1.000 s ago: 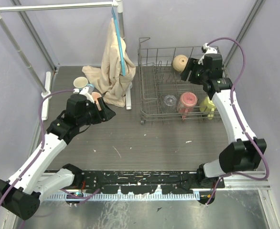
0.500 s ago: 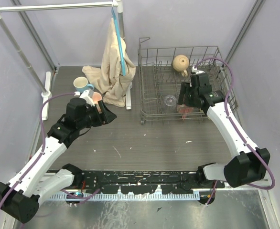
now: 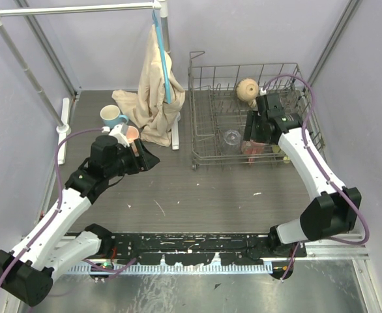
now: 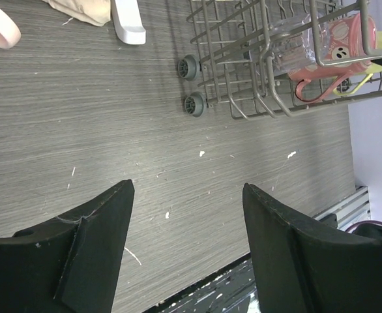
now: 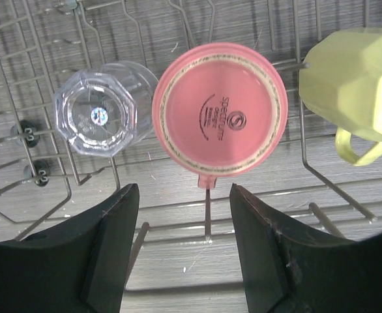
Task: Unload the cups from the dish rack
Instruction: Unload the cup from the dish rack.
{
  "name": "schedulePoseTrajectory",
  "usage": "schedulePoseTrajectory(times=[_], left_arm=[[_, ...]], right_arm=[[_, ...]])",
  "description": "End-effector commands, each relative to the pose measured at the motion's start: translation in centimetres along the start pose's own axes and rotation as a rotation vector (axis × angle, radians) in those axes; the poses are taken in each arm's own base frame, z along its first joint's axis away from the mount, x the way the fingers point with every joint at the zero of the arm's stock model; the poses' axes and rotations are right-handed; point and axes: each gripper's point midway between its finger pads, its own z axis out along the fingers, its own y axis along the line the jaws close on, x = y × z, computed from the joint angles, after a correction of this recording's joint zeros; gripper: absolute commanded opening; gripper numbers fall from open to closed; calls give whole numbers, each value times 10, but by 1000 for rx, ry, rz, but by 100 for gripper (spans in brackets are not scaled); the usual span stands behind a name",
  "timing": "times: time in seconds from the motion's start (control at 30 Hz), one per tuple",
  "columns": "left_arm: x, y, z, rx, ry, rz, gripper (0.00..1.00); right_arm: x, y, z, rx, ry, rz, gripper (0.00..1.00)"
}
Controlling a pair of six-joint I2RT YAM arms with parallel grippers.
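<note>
The grey wire dish rack stands at the back right. In it are a tan mug, an upturned clear glass and an upturned pink mug with white figures. My right gripper hangs open just above the pink mug; in its wrist view its jaws stand apart near the mug's base, with the glass to the left and a yellow-green mug to the right. My left gripper is open and empty over the table. A light blue mug and a salmon pink mug stand on the table beside it.
A beige cloth hangs from a metal rail stand at the back left, its white foot next to the rack. The left wrist view shows the rack's corner feet and the pink mug.
My right gripper has come from the rack's back right corner forward and down over the pink mug. The left arm has barely moved.
</note>
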Motion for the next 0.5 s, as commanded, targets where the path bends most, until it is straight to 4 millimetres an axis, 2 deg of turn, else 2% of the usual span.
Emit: schedulePoseTrajectory(times=[0.0, 0.2, 0.47], left_arm=[[-2, -6, -2, 39, -23, 16, 75], [-2, -5, -1, 37, -20, 21, 75], [-2, -4, 3, 34, -17, 20, 75]], right_arm=[[-23, 1, 0, -22, -3, 29, 62], [-32, 0, 14, -21, 36, 27, 61], [-27, 0, 18, -30, 127, 1, 61]])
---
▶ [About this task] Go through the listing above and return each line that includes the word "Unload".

▶ [Response to this exercise]
Task: Unload the cups from the dish rack
Instruction: Unload the cup from the dish rack.

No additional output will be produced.